Well maybe not change my life in a profound way like almost crashing in an airplane would, but it did make me start thinking about things differently.
It happened this morning, after I dropped the kids off at school. I was walking back to my car when I heard the loudest, most horrible blood curdling squeal you could ever hear. I turned around and behind me I saw a toddler lying on the side walk flapping around like a fish out of water.
It immediately brought me back to when my kids were the ones cleaning the sidewalk with their backs. I remembered those days and I remembered when I wanted to run away and pretend like the child wasn't mine.

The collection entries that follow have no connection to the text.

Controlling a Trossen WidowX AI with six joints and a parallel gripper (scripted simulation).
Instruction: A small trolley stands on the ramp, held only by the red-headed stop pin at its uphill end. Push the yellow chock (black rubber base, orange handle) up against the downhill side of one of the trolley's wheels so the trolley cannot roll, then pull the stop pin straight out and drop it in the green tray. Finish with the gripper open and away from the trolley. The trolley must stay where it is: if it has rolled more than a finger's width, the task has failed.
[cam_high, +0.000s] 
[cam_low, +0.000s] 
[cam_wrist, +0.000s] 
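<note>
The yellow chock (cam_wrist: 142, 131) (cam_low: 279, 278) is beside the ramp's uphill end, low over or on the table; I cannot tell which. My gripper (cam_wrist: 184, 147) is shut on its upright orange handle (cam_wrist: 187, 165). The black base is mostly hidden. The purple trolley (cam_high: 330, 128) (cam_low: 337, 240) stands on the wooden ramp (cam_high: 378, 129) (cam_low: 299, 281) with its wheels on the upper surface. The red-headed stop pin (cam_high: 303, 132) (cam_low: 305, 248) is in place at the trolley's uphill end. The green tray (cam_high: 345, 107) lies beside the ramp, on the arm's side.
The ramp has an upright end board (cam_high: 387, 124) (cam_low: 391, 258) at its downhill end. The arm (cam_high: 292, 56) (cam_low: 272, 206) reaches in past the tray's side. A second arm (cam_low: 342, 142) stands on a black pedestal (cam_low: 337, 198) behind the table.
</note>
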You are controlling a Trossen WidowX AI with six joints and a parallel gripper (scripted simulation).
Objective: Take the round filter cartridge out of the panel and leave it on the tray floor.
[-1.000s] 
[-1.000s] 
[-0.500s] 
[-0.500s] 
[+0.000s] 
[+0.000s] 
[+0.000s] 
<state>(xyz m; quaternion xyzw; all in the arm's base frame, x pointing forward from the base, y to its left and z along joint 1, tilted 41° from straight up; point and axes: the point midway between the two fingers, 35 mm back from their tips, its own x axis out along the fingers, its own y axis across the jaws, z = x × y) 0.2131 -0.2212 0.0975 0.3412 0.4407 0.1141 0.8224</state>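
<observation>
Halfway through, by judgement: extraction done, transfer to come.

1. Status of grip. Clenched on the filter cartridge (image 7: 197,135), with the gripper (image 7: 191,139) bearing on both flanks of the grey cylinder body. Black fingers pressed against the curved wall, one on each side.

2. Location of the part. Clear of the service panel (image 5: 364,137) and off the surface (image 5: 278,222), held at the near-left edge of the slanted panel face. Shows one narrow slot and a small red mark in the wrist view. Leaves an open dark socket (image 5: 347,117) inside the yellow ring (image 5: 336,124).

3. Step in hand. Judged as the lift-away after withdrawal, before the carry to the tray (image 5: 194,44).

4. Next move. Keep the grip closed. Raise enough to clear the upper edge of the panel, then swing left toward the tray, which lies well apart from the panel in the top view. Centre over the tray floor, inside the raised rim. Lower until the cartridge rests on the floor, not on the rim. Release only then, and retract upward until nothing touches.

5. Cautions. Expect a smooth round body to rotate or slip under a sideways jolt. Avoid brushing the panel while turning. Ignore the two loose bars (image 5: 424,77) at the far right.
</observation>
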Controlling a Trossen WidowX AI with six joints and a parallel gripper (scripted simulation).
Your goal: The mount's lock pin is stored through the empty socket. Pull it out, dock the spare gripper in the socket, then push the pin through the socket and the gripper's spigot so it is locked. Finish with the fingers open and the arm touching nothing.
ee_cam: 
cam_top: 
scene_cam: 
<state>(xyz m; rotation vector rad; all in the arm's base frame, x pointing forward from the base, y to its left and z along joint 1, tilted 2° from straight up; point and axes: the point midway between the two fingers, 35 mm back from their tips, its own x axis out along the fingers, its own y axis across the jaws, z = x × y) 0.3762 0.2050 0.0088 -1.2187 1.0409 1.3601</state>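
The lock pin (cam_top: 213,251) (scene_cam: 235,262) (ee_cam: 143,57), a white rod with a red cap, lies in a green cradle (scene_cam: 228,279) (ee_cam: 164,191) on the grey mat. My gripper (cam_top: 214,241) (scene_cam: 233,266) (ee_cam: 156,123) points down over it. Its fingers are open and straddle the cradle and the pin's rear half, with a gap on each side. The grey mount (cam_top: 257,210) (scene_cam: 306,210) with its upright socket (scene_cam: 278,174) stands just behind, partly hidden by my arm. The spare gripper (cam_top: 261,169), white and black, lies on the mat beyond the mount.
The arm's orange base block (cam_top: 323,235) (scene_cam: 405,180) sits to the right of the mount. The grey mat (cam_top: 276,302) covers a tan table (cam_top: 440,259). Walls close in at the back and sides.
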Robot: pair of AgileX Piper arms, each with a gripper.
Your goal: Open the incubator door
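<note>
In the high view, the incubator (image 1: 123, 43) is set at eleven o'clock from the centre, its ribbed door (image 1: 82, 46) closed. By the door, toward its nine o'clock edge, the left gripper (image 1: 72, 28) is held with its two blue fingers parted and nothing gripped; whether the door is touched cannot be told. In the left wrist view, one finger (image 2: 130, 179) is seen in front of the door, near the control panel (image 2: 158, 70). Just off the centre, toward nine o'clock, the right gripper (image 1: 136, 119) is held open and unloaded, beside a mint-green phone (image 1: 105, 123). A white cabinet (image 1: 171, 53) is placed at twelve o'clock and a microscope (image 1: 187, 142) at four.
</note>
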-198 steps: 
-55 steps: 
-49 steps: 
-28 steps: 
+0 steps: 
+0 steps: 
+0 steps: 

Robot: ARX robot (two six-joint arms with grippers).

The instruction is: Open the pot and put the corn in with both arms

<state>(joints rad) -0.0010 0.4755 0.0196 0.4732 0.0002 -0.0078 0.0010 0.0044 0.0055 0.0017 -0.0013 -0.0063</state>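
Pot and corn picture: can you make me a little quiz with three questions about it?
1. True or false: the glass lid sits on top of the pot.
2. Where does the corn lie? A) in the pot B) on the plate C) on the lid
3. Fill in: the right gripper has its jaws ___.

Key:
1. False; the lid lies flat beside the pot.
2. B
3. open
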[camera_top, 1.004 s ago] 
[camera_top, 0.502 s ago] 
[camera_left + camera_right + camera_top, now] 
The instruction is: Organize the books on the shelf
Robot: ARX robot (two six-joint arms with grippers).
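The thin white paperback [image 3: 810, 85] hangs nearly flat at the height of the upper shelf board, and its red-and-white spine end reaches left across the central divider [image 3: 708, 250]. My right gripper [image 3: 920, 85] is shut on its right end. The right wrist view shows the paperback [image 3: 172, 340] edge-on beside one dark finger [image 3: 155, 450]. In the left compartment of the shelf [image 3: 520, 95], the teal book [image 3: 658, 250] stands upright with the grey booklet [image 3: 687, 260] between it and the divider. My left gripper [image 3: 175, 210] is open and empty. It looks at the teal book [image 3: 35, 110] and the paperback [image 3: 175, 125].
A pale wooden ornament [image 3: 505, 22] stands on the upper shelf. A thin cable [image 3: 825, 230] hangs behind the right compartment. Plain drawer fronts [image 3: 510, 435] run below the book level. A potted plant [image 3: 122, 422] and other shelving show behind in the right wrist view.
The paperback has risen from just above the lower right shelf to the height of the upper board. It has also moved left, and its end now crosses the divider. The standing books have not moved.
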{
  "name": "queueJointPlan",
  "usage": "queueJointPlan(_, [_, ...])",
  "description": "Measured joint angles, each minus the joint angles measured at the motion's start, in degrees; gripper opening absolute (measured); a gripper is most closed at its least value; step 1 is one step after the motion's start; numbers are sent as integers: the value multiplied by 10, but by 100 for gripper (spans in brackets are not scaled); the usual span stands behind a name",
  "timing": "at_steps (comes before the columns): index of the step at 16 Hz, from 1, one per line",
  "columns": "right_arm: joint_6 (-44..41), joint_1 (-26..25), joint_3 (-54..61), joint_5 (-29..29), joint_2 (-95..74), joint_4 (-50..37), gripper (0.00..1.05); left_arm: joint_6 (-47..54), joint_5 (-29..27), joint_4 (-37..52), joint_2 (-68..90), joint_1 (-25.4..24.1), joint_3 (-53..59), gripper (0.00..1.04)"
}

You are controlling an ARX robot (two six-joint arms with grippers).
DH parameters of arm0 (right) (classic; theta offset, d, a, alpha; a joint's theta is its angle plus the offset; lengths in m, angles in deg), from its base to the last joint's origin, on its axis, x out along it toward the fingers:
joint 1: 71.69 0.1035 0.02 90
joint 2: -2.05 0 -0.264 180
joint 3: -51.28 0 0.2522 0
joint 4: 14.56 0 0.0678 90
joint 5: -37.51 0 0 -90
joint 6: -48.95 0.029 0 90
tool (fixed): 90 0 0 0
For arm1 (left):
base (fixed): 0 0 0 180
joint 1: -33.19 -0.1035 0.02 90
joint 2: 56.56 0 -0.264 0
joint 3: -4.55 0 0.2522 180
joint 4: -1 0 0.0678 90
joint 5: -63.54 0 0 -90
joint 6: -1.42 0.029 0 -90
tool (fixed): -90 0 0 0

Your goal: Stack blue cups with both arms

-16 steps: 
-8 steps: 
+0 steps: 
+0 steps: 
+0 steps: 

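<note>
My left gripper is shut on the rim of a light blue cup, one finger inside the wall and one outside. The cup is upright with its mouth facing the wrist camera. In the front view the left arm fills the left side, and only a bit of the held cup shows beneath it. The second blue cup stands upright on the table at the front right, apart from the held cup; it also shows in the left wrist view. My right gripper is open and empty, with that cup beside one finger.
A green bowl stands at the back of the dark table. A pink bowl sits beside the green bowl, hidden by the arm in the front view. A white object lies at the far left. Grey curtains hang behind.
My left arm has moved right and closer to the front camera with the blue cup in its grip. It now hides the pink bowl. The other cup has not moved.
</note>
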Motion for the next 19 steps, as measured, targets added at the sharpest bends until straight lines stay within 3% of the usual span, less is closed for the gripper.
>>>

I will never forget the time my son had a tantrum in the supermarket and an old lady just looked at me straight in the face and laughed as she walked by us. At the time, I thought it was rude, thinking how could she laugh at me during such a traumatic experience. But today, I realized why, and it was such a self-confidence-building-kinda- feeling.
She laughed because she knew what I was going through. She knew that in the grand scheme of life and raising a child, a tantrum was one of the easiest things you would have to deal with, but it was an important rite of passage in parenthood. She laughed because she could see my future and she knew this too shall pass. Her laugh wasn't meant in a malicious way.
And she was right about it all. It passed and I survived. And looking back on it, I can laugh now too. I can laugh about the time my son threw himself on the floor, kicking customers at the butchers because I wouldn't let him have another piece of worst. I can laugh about the time my daughter screamed bloody murder and began slamming her head against the wall at Ikea because I was trying to put her back into the buggy.
I can smile now when I see a random child hurling themselves down on the ground because it reminds me that I am a survivor. I am a good parent, maybe not the best, but my kids don't need the best, they just need me.
I will carry this with me through my parenting journey and remember it each time I am faced with a new challenge. I will remember that "this too shall pass" and to just be patient. And I will remember that all the important lessons in life my kids learned by having tantrums. It's all a process of phase after phase, and as my kids grow, I will grow with them. Just like I did each time they had a tantrum. I went from the cringing, embarrassed mother to a mother who knew exactly how to handle the situation.
From now on, I will smile every time I see a child having a tantrum and most importantly, I will pat myself on the back.